▶ _DATASET SECTION_:
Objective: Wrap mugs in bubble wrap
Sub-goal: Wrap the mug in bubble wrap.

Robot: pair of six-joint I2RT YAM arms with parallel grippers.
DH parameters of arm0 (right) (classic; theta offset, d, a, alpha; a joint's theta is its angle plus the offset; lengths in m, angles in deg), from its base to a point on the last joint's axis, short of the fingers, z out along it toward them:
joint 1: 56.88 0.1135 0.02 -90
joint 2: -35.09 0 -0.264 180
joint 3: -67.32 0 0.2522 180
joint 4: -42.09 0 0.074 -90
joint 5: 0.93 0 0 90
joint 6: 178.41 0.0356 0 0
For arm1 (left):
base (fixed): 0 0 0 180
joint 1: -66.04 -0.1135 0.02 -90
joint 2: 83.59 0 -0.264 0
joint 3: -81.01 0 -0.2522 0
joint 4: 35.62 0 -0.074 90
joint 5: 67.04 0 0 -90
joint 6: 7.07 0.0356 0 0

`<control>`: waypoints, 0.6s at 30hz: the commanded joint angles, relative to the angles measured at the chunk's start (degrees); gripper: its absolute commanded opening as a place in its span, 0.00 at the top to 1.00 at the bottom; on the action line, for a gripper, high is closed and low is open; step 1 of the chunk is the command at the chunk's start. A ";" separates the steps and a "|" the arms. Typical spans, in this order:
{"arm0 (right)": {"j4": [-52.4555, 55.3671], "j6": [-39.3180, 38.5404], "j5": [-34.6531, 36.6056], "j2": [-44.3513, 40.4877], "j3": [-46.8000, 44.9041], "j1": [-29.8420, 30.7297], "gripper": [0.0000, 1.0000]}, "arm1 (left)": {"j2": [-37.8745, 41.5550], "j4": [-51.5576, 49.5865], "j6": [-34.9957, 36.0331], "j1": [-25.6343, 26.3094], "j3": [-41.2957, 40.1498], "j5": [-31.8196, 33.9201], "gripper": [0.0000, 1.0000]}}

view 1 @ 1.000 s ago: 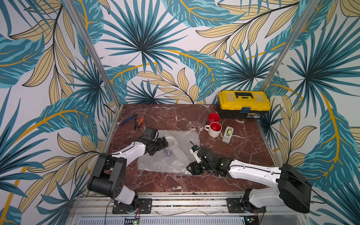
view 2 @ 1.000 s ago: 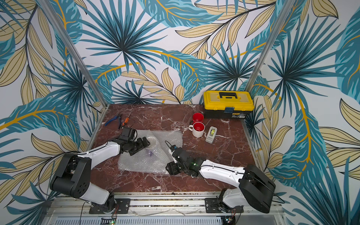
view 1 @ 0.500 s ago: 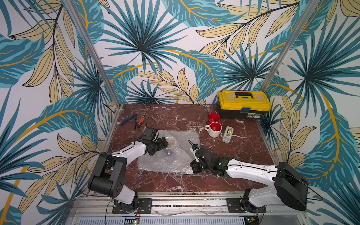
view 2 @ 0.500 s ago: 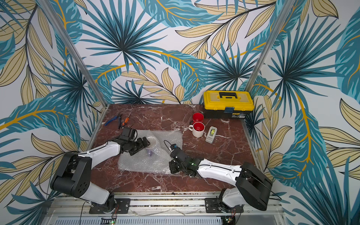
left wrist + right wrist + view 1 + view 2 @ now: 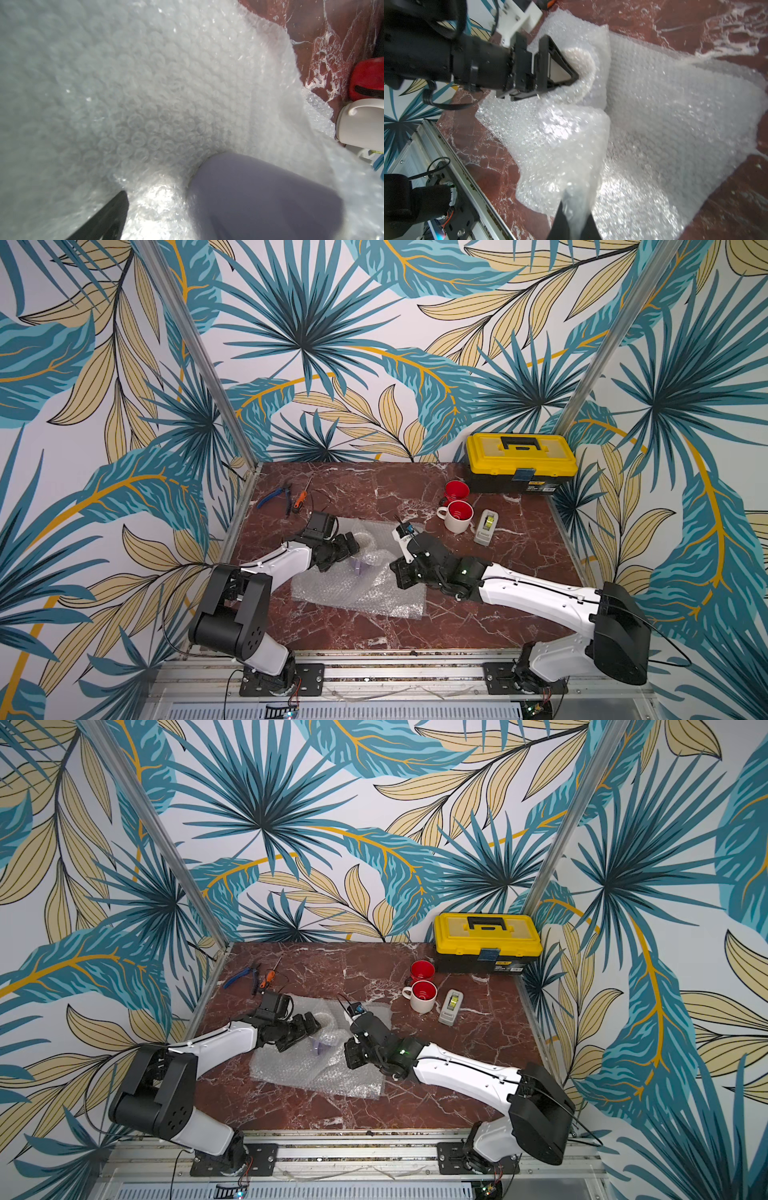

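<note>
Red-brown marble tabletop, leaf-print walls on three sides. That is what I have on my screens.

The bubble wrap lies crinkled on the middle of the table, between the two arms. Its far part is bunched up over the lavender mug, and a patch of the mug shows bare in both top views. In the left wrist view the mug's lavender wall fills the near corner, with wrap heaped against it.

My left gripper sits at the mug with its jaws spread wide. In the right wrist view one finger lies against the wrapped mug. I cannot tell whether the jaws press on it.

My right gripper is clenched on the wrap's edge on its own side. A fold of plastic rises from the table into the closed fingers. In a top view it sits low over the sheet's right edge.

Further out, the white mug with its red inside stands upright on the far right of the table. The red mug is just behind it. A grey tape dispenser lies just beside the white mug. A yellow toolbox stands against the back wall. At the far left, blue-handled pliers and an orange screwdriver lie side by side.
</note>
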 commanded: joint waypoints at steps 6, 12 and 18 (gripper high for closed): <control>-1.38 -2.59 1.42 9.87 10.87 0.06 0.92 | -0.12 0.21 0.05 -0.11 -0.27 -0.20 0.04; -0.22 -2.25 -0.27 17.73 19.05 -0.62 0.92 | 2.33 0.21 0.22 -0.09 -0.69 -0.58 0.09; 3.50 0.27 -3.30 23.27 23.69 -2.36 0.93 | 8.60 -0.24 -0.21 -0.21 -1.69 0.85 0.17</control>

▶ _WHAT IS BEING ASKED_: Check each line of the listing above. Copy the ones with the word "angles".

▶ _ANSWER FOR THIS EXERCISE_:
DH parameters of arm0 (right) (classic; theta offset, d, a, alpha; a joint's theta is its angle plus the offset; lengths in m, angles in deg), from its base to a point on the last joint's axis, short of the fingers, z out along it toward them:
`<control>`: waypoints, 0.6s at 30hz: the commanded joint angles, relative to the angles measured at the chunk's start (degrees); gripper: its absolute commanded opening as a place in its span, 0.00 at the top to 1.00 at the bottom; on the action line, for a gripper, high is closed and low is open; step 1 of the chunk is the command at the chunk's start. A ";" separates the steps and a "|" the arms. Typical spans, in this order:

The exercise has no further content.